Other scientists disputed West's conclusions, however, saying the Worcester team never did the basic tests used to see if cells are really stem cells. West confirmed those tests were never done.

Roger A. Pedersen, a stem cell researcher at the University of California, San Francisco, said the company's claim of having isolated stem cells shocked him. "One must be very circumspect about such a fanciful notion without good data to support it," he said.

Moreover, Pedersen and others said, experiments in other species have shown that hybrid embryos made from divergent species grow poorly and suffer many defects because of an incompatibility between the newly transferred genes (in this case human) and so-called mitochondrial genes that are left behind in the fluid of the gutted egg.

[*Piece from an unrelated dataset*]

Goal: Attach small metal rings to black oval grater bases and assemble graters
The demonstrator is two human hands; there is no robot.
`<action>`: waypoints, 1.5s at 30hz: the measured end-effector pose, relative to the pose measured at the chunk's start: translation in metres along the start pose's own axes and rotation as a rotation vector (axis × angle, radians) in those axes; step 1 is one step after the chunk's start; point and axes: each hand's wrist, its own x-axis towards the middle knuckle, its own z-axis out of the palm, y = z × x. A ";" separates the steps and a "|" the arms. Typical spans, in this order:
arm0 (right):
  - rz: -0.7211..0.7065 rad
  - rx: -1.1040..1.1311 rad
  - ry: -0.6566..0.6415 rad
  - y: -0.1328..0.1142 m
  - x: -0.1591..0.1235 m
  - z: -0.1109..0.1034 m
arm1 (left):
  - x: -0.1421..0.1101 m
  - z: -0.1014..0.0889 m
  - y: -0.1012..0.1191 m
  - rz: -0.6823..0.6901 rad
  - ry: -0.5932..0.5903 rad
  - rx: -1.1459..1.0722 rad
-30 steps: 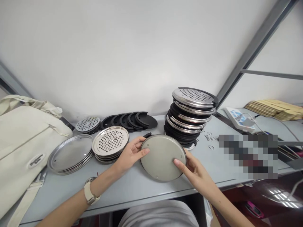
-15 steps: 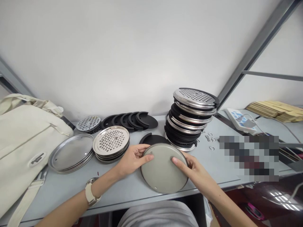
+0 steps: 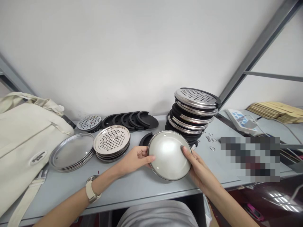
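A round, shiny silver-grey metal disc with a thin rim (image 3: 169, 157) is held up between both hands over the front of the table. My left hand (image 3: 139, 158) pinches its left edge, thumb on the face and fingers behind. On the opposite edge, my right hand (image 3: 194, 162) grips with its thumb on the face, the other fingers mostly hidden. Partly covered by the disc, a black crescent-rimmed piece (image 3: 145, 139) lies on the table. Behind the disc rises a tall stack of black and metal round parts (image 3: 193, 118), topped by a perforated plate.
To the left are perforated metal plates (image 3: 112, 140), plain round metal plates (image 3: 72, 151), small perforated discs (image 3: 88, 123) and a cream bag (image 3: 30, 148). Several black round pieces (image 3: 148, 121) overlap along the wall. Small metal rings (image 3: 212, 148) lie right of the stack.
The disc has turned and tilted in my hands, moving slightly up and right; its face now catches the light. Both hands still grip its edges.
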 end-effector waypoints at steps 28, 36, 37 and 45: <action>-0.619 -0.930 0.003 -0.006 -0.012 -0.023 | 0.003 -0.006 -0.009 0.293 0.341 0.474; -1.268 -1.463 -0.259 -0.002 0.013 -0.048 | 0.003 -0.006 -0.022 0.363 0.465 0.870; -1.269 -1.480 -0.259 -0.001 0.015 -0.049 | 0.004 -0.006 -0.023 0.356 0.455 0.858; -1.275 -1.530 -0.302 0.000 0.016 -0.053 | 0.003 -0.007 -0.025 0.287 0.328 0.743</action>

"There's a carefully choreographed dance between nuclear DNA and mitochondrial DNA," Pedersen said, saying he doubted the Massachusetts team's cells would have much medical value.

John Gearhart, who last week published a scientifically reviewed report showing he had isolated human embryonic stem cells from fetuses, agreed, saying the new report reminded him of the much ballyhooed and ultimately disproved claims of "cold fusion" earlier in this decade.

Experts also questioned the legal and ethical basis of the work. Congress has banned federal funding for human embryo research, and Gearhart, Pedersen and others work in labs from which federally purchased equipment has been scrupulously excluded.

West said the company's embryo work was done using only corporate funds, but officials at the University of Massachusetts said they were unaware that any of the labs in the building where the work was done had been specially cleared of all equipment purchased with federal grant money. "We don't have an NIH room and an NSF room and so on," said Michael Weinberg, special assistant to the vice chancellor for research. "Faculty members get funded and they go from room to room."

The role of the FDA also remained unclear yesterday. Acting FDA Commissioner Michael Friedman said that if the work was basic research then the company was under no obligation to get approval from the agency, but if it was done with the intention of developing a cellular therapy for use in humans then the company should have filed for an Investigational New Drug application. With only a newspaper report to describe what the team did, he said, it remained unclear to him which category the work belonged in.

Others questioned how the university's institutional review board could approve the species-mixing research. Weinberg, who heads that committee, said the group only considered whether it posed a risk to the researcher who donated his skin cells. But other experts said such committees are clearly required by federal law to consider the full range of scientific and ethical issues raised by proposed research. They said the committee's quick approval gives credence to a recent federal report that called for a major overhaul of the nation's local research review system.

"What this whole business shows is that we are in a regulatory nightmare," said Glenn McGee, a professor of bioethics at the University of Pennsylvania. "It's going to be impossible to state whether these things are really human, let alone how to protect them."